▸ **Input data**
- Opening Delimiter -
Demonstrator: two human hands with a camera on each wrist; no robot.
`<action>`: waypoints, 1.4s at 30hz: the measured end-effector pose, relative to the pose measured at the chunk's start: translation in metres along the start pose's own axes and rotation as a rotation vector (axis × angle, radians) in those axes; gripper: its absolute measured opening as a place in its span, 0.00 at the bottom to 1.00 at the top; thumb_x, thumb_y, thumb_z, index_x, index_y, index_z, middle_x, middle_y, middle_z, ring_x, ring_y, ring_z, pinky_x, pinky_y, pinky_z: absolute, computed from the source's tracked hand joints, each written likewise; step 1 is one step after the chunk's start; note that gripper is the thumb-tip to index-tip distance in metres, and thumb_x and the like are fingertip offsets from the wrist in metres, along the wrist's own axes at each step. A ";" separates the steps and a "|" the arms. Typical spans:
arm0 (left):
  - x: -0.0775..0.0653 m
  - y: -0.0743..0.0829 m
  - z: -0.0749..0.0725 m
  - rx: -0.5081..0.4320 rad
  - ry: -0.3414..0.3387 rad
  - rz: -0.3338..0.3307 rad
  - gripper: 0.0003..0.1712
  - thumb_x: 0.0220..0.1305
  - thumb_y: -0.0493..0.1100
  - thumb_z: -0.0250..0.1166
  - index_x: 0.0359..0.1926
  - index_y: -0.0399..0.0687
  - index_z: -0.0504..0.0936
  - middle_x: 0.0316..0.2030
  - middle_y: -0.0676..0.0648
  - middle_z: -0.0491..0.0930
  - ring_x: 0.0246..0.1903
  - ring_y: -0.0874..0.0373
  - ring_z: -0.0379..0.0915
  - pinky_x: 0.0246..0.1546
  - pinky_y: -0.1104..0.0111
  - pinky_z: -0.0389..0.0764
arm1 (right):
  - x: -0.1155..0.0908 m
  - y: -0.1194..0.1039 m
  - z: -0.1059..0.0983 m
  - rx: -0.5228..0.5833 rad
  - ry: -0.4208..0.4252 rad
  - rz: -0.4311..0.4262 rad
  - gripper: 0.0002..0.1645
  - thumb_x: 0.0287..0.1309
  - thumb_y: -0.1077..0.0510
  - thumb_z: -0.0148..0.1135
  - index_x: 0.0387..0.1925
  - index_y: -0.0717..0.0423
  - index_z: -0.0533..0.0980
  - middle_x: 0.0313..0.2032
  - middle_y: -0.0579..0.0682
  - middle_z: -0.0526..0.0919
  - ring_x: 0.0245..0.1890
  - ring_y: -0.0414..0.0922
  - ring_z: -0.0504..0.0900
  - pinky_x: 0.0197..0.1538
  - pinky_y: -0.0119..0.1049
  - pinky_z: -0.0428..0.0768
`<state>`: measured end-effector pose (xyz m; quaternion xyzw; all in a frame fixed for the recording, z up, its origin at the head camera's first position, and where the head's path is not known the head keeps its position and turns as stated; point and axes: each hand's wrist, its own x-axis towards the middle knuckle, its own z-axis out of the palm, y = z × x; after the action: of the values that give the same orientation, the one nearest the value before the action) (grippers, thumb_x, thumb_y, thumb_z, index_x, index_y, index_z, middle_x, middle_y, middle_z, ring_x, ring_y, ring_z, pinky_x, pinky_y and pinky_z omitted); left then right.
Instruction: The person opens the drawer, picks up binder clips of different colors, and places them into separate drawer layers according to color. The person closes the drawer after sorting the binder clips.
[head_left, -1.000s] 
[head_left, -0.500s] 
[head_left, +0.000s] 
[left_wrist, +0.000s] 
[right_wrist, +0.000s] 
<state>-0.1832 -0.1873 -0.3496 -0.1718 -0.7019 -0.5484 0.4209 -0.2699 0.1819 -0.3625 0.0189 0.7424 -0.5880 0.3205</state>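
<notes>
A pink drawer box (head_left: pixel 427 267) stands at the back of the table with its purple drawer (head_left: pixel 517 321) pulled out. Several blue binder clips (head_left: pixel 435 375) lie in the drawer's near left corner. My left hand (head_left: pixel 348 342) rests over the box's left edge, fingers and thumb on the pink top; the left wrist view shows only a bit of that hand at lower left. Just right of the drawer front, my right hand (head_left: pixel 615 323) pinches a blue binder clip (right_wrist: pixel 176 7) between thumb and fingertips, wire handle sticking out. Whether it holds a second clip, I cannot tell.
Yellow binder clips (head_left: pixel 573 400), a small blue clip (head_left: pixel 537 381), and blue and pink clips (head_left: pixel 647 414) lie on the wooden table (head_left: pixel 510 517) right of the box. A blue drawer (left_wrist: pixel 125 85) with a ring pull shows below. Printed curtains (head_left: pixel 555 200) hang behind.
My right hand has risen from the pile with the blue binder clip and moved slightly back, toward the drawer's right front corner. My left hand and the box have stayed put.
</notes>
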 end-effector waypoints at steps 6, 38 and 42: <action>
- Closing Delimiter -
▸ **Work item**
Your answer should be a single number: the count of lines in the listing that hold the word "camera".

▸ **Solution for this problem**
2